## Problem to work on
Every line of the material must be written out again unchanged.

## Raw data
● ● ● ● ●

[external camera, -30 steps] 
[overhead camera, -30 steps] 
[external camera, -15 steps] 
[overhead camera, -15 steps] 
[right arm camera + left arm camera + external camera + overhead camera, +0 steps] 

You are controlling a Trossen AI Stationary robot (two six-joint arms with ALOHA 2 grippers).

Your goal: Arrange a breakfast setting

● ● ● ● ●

## Written answer
[external camera, -30 steps] 
[overhead camera, -30 steps] 
[external camera, -15 steps] 
[overhead camera, -15 steps] 
[right arm camera + left arm camera + external camera + overhead camera, +0 steps] 

You are controlling a Trossen AI Stationary robot (two six-joint arms with ALOHA 2 grippers).

Your goal: Arrange a breakfast setting

Nothing else belongs in the output.